▸ **Work to be completed**: Locate every line in the records below that holds the word "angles" and return each one.
________________________________________
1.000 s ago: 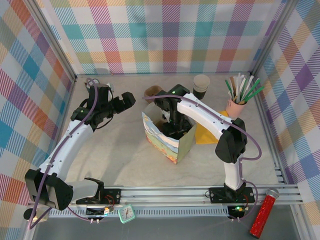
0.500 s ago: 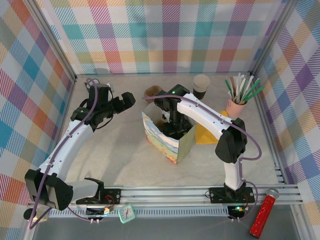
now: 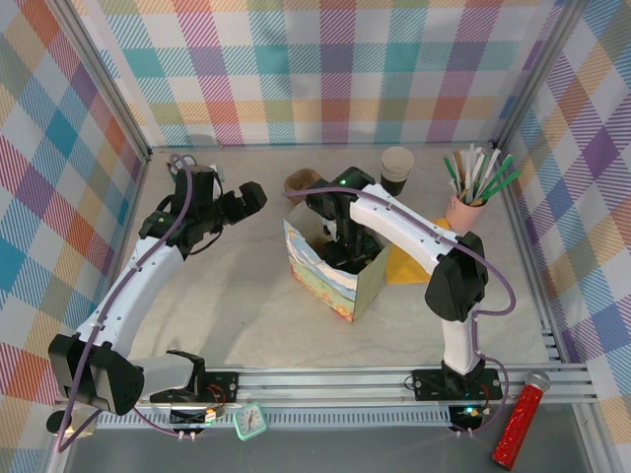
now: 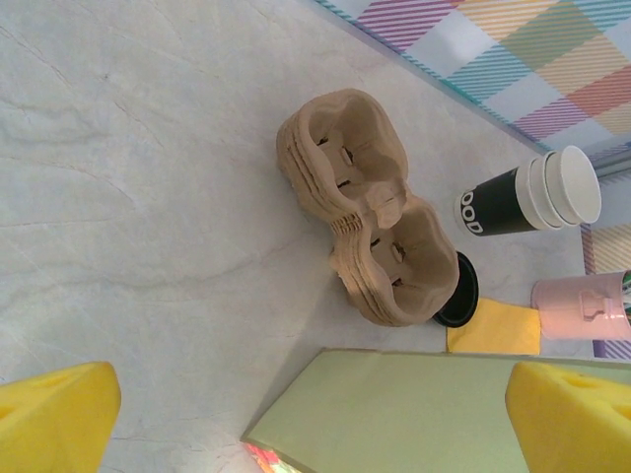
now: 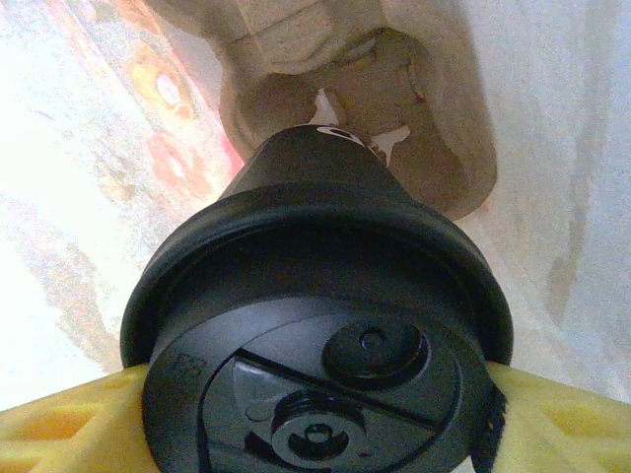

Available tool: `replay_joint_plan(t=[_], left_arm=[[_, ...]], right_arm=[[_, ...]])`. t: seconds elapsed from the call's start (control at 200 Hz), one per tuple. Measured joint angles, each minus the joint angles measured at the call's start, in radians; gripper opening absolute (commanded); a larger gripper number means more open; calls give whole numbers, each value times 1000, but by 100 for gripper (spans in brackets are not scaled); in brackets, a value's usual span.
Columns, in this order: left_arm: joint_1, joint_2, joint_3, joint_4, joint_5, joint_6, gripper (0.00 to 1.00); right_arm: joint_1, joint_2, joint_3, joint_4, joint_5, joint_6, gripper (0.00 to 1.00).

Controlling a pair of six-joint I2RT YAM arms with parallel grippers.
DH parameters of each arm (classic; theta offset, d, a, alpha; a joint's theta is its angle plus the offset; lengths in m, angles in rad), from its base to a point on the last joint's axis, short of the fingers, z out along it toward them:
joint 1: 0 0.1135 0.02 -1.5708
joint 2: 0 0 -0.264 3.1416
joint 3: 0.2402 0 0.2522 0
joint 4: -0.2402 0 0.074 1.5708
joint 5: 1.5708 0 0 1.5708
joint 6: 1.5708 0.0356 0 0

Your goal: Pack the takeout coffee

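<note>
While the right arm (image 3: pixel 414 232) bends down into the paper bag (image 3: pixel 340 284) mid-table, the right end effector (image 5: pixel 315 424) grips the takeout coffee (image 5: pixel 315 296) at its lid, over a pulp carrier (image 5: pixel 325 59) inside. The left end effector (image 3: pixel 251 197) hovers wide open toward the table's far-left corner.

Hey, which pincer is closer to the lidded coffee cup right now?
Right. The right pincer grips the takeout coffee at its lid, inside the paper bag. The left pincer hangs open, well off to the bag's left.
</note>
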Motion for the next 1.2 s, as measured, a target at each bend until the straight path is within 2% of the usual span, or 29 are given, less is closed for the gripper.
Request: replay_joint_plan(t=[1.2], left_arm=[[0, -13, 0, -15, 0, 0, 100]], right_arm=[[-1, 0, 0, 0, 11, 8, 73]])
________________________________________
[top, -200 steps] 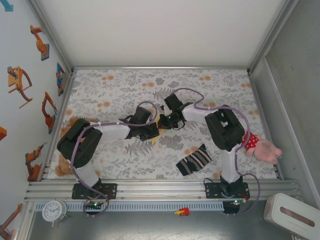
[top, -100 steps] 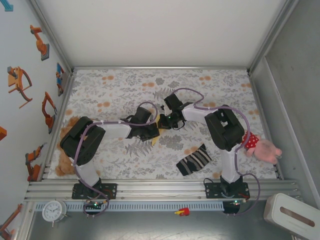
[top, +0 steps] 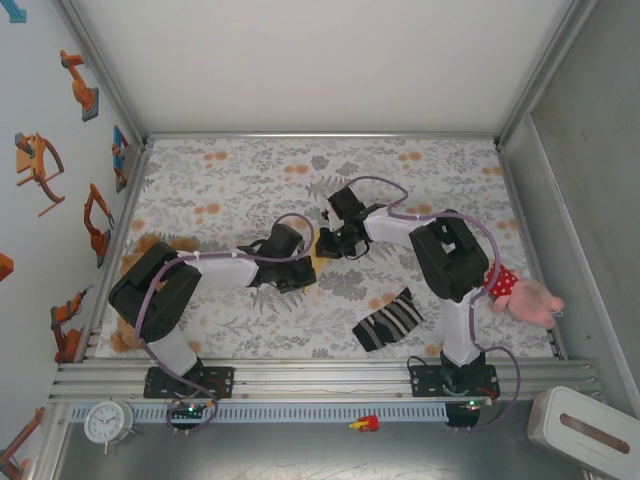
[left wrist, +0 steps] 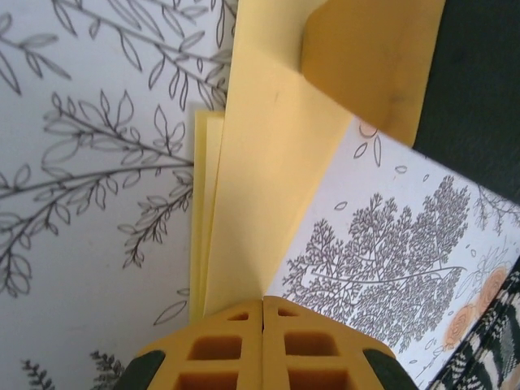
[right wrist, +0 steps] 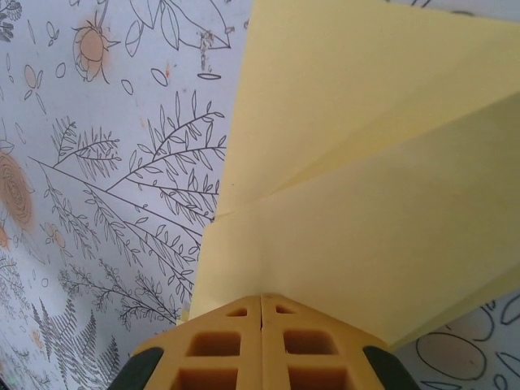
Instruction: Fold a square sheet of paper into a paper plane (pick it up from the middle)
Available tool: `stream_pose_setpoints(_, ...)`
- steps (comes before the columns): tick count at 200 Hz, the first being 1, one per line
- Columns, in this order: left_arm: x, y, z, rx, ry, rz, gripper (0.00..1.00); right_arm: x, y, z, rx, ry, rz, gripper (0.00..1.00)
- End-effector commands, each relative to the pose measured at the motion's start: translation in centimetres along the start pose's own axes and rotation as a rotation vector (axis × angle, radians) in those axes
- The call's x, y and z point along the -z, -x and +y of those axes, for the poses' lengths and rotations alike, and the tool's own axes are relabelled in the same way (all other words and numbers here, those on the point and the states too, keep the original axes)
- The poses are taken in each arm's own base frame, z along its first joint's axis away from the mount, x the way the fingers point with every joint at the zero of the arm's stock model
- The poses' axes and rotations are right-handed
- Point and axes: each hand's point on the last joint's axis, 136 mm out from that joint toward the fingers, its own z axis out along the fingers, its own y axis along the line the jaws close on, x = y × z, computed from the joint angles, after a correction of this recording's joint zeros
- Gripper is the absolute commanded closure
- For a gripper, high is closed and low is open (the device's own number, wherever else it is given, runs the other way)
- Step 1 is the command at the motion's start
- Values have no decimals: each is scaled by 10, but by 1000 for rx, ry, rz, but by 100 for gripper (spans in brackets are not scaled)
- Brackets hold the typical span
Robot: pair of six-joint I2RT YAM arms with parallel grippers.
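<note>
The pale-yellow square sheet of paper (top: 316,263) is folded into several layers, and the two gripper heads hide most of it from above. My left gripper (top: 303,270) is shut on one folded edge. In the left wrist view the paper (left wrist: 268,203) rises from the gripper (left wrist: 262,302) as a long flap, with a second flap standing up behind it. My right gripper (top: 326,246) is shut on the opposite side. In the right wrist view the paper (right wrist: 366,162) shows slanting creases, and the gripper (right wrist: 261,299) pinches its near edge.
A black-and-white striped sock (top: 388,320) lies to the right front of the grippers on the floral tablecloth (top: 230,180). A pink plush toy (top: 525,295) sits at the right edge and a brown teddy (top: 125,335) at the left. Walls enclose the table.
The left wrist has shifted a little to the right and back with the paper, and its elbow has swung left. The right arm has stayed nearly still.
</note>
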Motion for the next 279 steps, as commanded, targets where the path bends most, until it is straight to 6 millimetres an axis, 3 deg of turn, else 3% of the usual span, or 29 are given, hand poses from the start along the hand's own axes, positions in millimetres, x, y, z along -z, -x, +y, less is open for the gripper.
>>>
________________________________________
▸ **Exercise result**:
Available tool: `replay_joint_plan(t=[_], left_arm=[[_, ...]], right_arm=[[_, ...]])`. t: seconds elapsed from the call's start (control at 200 Hz), one per tuple. Measured joint angles, each minus the joint angles measured at the call's start, in radians; gripper opening absolute (commanded); a larger gripper number means more open; calls give whole numbers, each value times 1000, but by 100 for gripper (spans in brackets are not scaled); in brackets, a value's usual span.
DH parameters of each arm (classic; theta offset, d, a, alpha; a joint's theta is its angle plus the offset; lengths in m, angles in rad), from its base to a point on the last joint's axis, short of the fingers, z out along it toward them:
- Point and axes: each hand's point on the last joint's axis, 136 mm out from that joint toward the fingers, its own z axis out along the fingers, its own y axis along the line the jaws close on, x = y × z, computed from the joint angles, after a correction of this recording's joint zeros

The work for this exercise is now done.